L’X et les amazones* (1972)
Une enquête policière entrelardée de flashbacks pour éclairer les relations de François, futur polytechnicien et des femmes : la fille de sa logeuse Geneviève et ses deux voisines d’en face, des cavalières (les amazones). A la fin de la pièce, le récit fabriqué par François est totalement déconstruit et celui qui apparaissait comme un simple témoin se révèle être le criminel, coupable de trois assassinats en chaîne. La famille des victimes, des châtelains odieux aux lourds secrets, est un vrai nid de vipères.
Le Roi des morts(1973)
Le clou de la croisière du « Club océanique » doit être un sacrifice humain. La fascination l’emporte vite sur les craintes et les scrupules. L’animateur apprendra ce qu’il en coûte de jouer avec les instincts des « civilisés ».
Création radiophonique Radio Lorraine-Champagne. Réalisation Marthe Hornus. Création sur scène au Caveau de la Roële par Gilbert Liégeois (1977) et à la MJC Fontenoy par Marc Charpentier (1980).
Il est venu dîner (1976)
Le Président vient dîner en toute simplicité dans une famille modeste. Un convive imprévu trouble la réunion.
Création au Caveau de la Roële (1978).
Train en noir et en couleurs (1978)
Un aveugle prend le train. Comment les passagers réagissent à sa présence.

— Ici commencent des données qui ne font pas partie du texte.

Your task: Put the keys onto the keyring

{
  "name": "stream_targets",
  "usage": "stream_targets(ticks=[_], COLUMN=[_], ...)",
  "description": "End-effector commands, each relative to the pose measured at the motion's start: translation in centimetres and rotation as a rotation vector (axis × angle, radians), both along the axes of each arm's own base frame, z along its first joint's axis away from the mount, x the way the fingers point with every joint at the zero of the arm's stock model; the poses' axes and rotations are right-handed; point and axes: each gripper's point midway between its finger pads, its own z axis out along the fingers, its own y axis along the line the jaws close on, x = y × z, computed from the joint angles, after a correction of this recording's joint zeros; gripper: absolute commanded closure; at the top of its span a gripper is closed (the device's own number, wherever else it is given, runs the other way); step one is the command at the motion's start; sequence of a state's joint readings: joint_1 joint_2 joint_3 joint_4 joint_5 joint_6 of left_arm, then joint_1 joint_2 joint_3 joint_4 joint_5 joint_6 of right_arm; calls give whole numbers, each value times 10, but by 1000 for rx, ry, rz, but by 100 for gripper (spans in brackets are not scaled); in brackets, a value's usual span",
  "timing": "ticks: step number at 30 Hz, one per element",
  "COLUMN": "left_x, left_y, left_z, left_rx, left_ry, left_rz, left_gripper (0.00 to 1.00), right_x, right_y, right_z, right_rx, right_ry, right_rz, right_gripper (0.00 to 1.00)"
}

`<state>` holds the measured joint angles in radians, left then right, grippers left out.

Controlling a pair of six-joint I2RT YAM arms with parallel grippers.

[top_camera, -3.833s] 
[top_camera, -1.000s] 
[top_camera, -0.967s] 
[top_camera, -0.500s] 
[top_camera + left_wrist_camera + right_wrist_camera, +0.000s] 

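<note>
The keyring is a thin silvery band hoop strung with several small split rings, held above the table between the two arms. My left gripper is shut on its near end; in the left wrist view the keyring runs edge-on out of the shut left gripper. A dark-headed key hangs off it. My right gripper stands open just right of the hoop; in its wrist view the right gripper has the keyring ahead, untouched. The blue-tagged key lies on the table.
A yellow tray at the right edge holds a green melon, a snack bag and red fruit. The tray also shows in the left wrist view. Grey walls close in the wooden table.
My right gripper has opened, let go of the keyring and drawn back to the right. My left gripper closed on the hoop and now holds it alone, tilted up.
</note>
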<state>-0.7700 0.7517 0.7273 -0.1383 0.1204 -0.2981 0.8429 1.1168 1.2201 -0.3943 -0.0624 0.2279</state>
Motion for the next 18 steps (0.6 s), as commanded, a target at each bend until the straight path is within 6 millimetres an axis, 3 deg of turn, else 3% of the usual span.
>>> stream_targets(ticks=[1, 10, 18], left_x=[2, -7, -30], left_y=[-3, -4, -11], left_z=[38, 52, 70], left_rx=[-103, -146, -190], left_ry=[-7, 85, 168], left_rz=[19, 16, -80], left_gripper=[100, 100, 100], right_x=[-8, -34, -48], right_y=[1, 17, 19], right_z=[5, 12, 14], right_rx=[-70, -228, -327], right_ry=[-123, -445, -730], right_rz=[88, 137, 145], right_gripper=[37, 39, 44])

Où sont les hippocampes ? (1981)
Une femme, de l’adolescence à la maturité, confrontée à la difficulté d’être et de s’affirmer, au terrorisme intellectuel, aux relations insatisfaisantes avec les hommes, aux impitoyables rouages de la société.
Création à Annemasse et tournée en Lorraine en 1981 par le Théâtre du Camaieu dans une mise en scène de Gérard Dupont. Représentation à l’Ile de Ré par la compagnie Grain de sel dans une mise en scène de Jean-Luc Fouquet.
L’Amant céleste (1986)
Un roi du Moyen Orient mythique enferme sa fille dans un palais parce qu’un oracle a prédit qu’elle serait déshonorée par un imposteur. Le séducteur vient du ciel à l’aide d’un coffre volant : il « épouse » sans délai la princesse en lui déclarant qu’il est Mahomet. La dame de compagnie, Laïla, également a ses charmes. Le roi dans son ire songe également à faire décapiter les trois coupables. Mais Laïla se révèle maîtresse femme et grand capitaine. En obligeant le prétendu Mahomet à transformer son coffre volant en bombardier, elle assure la déroute du roi voisin qui prétendait à la main de la princesse. « Mahomet » est tué en pleine victoire. On en fera à titre posthume, un charismatique héros national.
Le Choix (1987)
Jeanfon et son fils Jacques se présentent dans une agence matrimoniale fonctionnant sur des données pseudo-scientifiques pour y trouver une femme qui leur serve respectivement d’épouse et de mère et s’accommode de leur complicité et de leur non-conformisme.
Du Frioul en Sicile avec l’Ange Serafino. Comédie italienne* (2000)
Imaginez-vous au coeur d’un vieux village du Frioul, vous y entendez une délicieuse berceuse « Papa,mama, non piagere…Se me ne vado via… » Il fait chaud tout est paisible dans ces années d’après-guerre, le Padre et le carabinier Belfiore sont loin des querelles fratricides d’un Don Camillo et Peppone…
Mais voilà que tout s’agite, que la fanfare répète les derniers accords, que la foule se prépare à fêter dignement un événement considérable : l’Arrivée de l’Ange Serafino qui va choisir un des quatre candidats sélectionnés et va réaliser son voeu. Il y a là Andrea Bistecca, le cul-de jatte; Salvatore Nenno, le Sicilien qui veut devenir gendarme ; un milliardaire (on se demande ce qu’il peut bien vouloir celui-là) et Cesarina qui voudrait rajeunir de cinquante ans.
En Italie, un événement comme celui-ci devient vite un drame, et un drame mène forcément à la comédie.
Création sur scène au Théâtre Gérard Philippe de Frouard en octobre 2000 par Les Crieurs de Nuit dans une mise en scène de Christian Magnani. Tournée en Lorraine en 2000-2001.